### REQUIREMENT
Although the data below contains pictures, please reproduce only its words, exactly.

### INPUT DATA
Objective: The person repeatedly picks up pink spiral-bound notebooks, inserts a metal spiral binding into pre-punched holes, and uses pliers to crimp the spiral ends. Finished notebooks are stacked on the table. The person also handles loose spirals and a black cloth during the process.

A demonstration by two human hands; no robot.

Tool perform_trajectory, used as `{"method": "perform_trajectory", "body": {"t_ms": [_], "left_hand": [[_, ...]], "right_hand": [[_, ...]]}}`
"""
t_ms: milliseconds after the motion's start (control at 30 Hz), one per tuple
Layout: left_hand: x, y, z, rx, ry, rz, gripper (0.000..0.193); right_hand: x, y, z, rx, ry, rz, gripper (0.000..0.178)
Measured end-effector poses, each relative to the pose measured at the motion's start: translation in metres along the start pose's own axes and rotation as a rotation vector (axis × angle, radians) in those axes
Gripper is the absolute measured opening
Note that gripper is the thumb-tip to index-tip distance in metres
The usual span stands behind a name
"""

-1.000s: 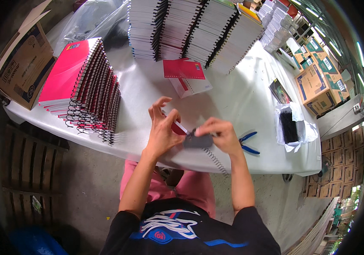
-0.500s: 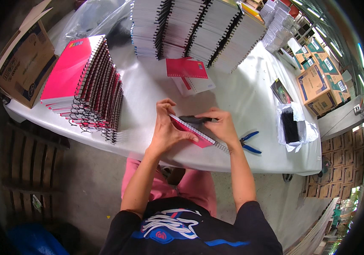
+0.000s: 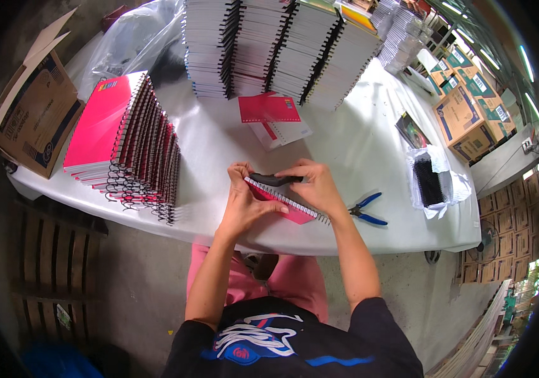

### WORKED SOLUTION
Objective: The person repeatedly picks up pink spiral-bound notebooks, inserts a metal spiral binding into pre-punched holes, and uses pliers to crimp the spiral ends. Finished notebooks are stacked on the table. The person also handles loose spirals and a black cloth during the process.

A demonstration by two human hands; no robot.

Tool perform_trajectory, used as `{"method": "perform_trajectory", "body": {"t_ms": [_], "left_hand": [[_, ...]], "right_hand": [[_, ...]]}}`
"""
t_ms: milliseconds after the motion's start (control at 30 Hz), one per tuple
Layout: left_hand: x, y, z, rx, ry, rz, gripper (0.000..0.193); right_hand: x, y, z, rx, ry, rz, gripper (0.000..0.178)
Measured end-effector poses, each relative to the pose measured at the motion's start: translation in metres along the start pose's own axes and rotation as a rotation vector (axis × angle, radians) in those axes
Gripper is the absolute measured opening
Note that gripper is the thumb-tip to index-tip distance in metres
The usual span stands behind a name
"""

-1.000s: 
-0.500s: 
+0.000s: 

The output is complete as it stands.